Problem to work on: Only the lines below starting at the one containing "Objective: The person" and ending at the one containing "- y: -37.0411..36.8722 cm" belong in the answer, each copied exactly.

─── Material provided ───

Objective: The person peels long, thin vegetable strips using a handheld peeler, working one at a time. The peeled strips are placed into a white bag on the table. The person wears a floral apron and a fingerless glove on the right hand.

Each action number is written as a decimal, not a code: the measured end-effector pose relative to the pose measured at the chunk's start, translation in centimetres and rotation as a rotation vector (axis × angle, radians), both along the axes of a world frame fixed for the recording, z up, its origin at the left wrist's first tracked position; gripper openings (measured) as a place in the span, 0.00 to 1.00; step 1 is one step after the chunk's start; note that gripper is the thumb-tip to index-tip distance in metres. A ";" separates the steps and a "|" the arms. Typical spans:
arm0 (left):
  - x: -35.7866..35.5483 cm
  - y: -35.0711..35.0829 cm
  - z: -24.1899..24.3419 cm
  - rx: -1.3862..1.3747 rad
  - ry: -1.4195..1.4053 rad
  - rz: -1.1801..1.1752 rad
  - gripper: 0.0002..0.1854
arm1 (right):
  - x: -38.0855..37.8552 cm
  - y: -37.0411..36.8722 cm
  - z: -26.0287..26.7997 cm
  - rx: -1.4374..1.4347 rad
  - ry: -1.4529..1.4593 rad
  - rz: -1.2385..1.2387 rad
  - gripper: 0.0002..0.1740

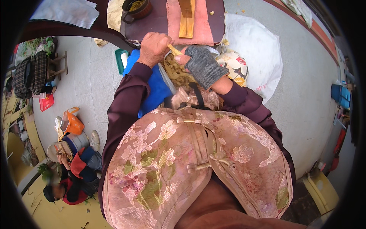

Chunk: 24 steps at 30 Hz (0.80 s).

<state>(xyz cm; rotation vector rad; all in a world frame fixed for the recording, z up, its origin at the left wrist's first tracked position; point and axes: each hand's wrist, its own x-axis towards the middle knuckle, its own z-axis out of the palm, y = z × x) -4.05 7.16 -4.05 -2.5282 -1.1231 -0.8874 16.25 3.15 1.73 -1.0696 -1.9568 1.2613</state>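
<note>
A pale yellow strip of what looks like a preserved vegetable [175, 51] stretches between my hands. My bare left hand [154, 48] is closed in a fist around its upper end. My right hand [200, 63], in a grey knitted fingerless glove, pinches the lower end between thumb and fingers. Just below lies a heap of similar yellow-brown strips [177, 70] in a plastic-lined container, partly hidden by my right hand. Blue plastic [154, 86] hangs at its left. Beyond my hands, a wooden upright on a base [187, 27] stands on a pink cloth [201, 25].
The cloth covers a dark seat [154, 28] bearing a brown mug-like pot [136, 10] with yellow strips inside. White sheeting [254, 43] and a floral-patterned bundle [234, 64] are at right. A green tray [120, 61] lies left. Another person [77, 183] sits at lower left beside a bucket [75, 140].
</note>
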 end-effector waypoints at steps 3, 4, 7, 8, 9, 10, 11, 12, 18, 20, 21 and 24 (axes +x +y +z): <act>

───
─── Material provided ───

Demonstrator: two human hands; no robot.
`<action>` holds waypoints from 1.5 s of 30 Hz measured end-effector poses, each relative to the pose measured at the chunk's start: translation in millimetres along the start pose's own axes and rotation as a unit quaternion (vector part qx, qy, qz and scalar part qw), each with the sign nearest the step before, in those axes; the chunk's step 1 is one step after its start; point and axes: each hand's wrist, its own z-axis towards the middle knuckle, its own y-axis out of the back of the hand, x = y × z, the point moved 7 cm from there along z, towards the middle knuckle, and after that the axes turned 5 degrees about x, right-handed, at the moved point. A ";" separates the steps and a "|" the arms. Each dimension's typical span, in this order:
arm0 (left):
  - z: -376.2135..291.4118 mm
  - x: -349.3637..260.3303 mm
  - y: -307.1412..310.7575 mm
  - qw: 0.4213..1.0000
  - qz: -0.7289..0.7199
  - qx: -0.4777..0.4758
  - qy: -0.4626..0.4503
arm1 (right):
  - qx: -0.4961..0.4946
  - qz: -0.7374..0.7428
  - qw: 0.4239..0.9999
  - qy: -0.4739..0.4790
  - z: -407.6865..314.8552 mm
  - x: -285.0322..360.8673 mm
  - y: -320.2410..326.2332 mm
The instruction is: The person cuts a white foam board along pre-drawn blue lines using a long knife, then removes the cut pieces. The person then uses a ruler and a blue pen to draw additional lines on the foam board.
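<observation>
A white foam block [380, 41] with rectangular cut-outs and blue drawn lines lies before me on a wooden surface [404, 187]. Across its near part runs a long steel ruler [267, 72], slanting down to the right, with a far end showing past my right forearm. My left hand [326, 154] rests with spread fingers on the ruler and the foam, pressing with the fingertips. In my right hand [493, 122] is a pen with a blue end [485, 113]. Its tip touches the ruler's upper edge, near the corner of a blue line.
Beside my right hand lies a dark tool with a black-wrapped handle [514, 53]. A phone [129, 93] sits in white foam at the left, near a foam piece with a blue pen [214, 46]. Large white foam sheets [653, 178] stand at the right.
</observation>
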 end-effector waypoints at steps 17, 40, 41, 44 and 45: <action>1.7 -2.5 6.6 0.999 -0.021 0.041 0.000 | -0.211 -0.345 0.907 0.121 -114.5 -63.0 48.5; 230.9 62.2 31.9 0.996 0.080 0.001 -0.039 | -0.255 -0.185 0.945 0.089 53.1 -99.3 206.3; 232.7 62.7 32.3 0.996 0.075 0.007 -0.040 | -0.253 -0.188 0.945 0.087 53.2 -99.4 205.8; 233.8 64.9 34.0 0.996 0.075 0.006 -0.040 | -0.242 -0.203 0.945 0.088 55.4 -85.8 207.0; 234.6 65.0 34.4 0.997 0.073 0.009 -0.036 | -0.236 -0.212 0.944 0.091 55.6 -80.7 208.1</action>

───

Task answer:
Objective: The person peels long, thin vegetable strips using a handheld peeler, working one at a time. The peeled strips are placed into a white bag on the table. The person wears a floral apron and a fingerless glove on the right hand.

Each action number is written as a decimal, not a code: the measured end-effector pose relative to the pose measured at the chunk's start, translation in centimetres and rotation as a rotation vector (axis × angle, radians), both along the axes of a world frame fixed for the recording, z up, its origin at the left wrist's first tracked position; gripper openings (measured) as a place in the span, 0.00 to 1.00; step 1 is one step after the chunk's start; note that gripper is the thumb-tip to index-tip distance in metres. A ";" separates the steps and a "|" the arms. Typical spans:
arm0 (left):
  - x: -35.7866..35.5483 cm
  - y: -35.0711..35.0829 cm
  - z: -24.1899..24.3419 cm
  - rx: -1.3862..1.3747 rad
  - ry: -1.4195..1.4053 rad
  - rz: -1.1801..1.1752 rad
  - gripper: 0.0002..0.1854
arm1 (right):
  - x: -38.0855..37.8552 cm
  - y: -37.0411..36.8722 cm

For this exercise, nothing more is required.